The Huddersfield Contemporary Music Festival is concerned to diversify and attract new audiences, but pleasingly the high standard of performances that we have come to expect at the festival has been maintained.
The visiting ensembles from Holland and Germany have been particularly good. One such is Berlin-based Mosaik, although in this concert of four world premieres by British, Mexican and German composers the programme let them down.
It was not really clear what was going on, or why, in the first two compositions performed, a situation not assisted by the largely incomprehensible programme notes.
Only the energetic composition by Sam Hayden was coherent, despite being a conscious attempt to revive the hermetic spirit of the new music of the 1950s.

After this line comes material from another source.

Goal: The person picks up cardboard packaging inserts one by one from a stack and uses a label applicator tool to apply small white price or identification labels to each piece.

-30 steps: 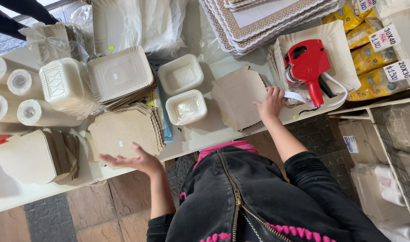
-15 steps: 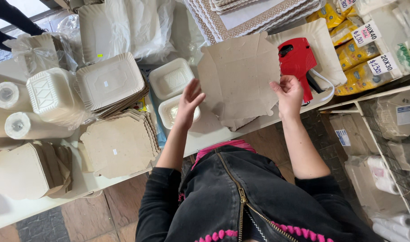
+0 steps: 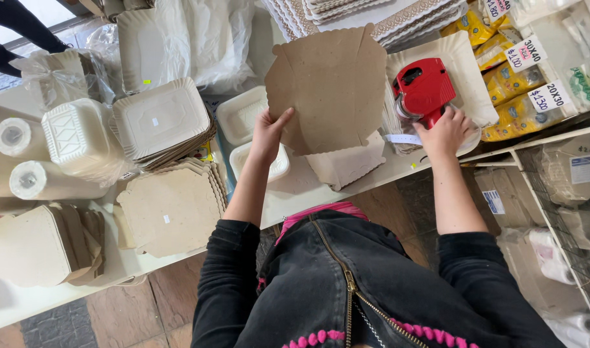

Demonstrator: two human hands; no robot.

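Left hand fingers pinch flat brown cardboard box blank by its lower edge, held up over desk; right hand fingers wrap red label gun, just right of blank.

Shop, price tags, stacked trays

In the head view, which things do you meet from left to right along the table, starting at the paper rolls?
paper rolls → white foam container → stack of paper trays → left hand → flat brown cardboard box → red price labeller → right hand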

In common with many other ensembles this year, there was a table full of laptops on stage, and some digital gizmos, including ‘sensored gloves’.

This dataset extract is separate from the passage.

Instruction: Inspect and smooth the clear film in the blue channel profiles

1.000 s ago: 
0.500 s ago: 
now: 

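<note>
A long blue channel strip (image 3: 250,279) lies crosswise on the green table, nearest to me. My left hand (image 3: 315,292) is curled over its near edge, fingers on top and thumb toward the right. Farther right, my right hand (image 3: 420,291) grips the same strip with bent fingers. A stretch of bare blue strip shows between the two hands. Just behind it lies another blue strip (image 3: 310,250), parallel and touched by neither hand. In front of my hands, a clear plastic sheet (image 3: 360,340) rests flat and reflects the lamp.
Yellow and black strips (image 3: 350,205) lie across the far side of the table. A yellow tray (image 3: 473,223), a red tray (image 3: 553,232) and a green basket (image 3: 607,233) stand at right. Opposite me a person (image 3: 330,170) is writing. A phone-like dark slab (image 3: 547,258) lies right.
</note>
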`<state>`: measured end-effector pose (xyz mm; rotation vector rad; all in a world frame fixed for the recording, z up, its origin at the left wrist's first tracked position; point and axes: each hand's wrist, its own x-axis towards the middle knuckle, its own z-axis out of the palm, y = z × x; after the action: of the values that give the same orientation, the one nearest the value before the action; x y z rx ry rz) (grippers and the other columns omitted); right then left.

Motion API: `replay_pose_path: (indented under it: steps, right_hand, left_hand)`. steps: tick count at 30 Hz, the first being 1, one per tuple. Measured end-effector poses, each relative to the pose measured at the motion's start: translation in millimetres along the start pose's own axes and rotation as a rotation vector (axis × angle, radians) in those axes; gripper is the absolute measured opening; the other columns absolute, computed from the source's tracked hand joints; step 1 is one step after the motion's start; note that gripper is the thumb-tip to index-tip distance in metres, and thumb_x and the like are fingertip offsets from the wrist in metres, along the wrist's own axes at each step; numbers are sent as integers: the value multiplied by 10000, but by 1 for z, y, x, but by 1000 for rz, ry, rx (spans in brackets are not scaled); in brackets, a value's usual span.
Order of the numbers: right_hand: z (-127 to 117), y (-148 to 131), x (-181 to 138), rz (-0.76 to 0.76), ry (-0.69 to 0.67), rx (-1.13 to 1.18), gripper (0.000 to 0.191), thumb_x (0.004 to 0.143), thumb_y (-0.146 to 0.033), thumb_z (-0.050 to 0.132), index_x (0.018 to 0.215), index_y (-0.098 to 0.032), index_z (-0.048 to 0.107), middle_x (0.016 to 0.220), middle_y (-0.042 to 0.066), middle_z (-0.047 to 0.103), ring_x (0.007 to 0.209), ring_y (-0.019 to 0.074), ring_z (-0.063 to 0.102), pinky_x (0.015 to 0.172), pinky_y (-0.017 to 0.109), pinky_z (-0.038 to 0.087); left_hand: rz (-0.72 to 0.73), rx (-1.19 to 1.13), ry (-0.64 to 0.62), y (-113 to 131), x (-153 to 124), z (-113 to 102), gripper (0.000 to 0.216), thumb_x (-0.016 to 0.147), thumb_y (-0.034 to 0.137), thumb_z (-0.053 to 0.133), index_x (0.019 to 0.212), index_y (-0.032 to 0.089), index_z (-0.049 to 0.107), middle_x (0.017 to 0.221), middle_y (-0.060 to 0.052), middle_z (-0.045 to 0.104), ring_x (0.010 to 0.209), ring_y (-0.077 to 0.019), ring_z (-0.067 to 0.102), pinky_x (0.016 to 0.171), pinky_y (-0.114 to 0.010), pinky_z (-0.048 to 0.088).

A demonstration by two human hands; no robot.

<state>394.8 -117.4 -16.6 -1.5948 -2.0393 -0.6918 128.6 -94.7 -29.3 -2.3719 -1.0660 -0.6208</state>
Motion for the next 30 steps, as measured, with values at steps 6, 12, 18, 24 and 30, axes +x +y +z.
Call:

Nevertheless, the actual sound of most of the compositions performed was very old fashioned modern, instrumental players hitting their instruments and shouting, the pianist crashing his forearms along the keyboard.
This too may be a modishly ‘retro’ stance.

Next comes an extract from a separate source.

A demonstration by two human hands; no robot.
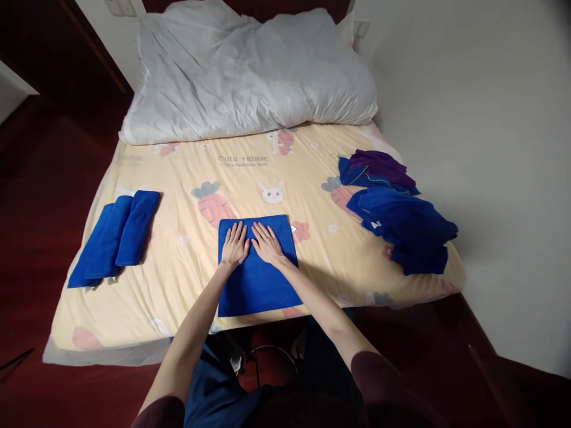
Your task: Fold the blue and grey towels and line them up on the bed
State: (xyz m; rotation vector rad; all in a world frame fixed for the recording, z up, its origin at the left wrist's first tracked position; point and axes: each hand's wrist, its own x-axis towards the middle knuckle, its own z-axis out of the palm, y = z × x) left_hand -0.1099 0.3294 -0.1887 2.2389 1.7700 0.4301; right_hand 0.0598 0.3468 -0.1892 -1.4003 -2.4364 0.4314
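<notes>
A blue towel lies spread flat near the front edge of the bed, with a small white tag at its right side. My left hand rests palm down on its upper left part, fingers stretched out. Beside it, my right hand lies flat on the upper middle of the same cloth, fingers extended and pointing away from me. Neither hand grips anything. Several folded blue towels overlap one another on the left of the bed. To the right sits a loose heap of crumpled blue cloths.
The bed has a yellow sheet printed with rabbits and carrots. A white quilt is bunched at the far end. Next to the blue heap lies a purple cloth. A pale wall stands along the right; dark red floor shows at left.
</notes>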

The attention-seeking closing piece by Michael Wertmuller, the ensemble’s drummer, was raucously overblown and hilariously bad. It kept reminding me of Adrian Edmondson being a prat in The Young Ones.
Unlike the wonderful performance by the eminent American composer Robert Ashley the night before, this concert was a disappointment, a dead end.
To re-quote Samuel Beckett from one of the composer’s programme notes, they need to ‘Fail again. Fail better’.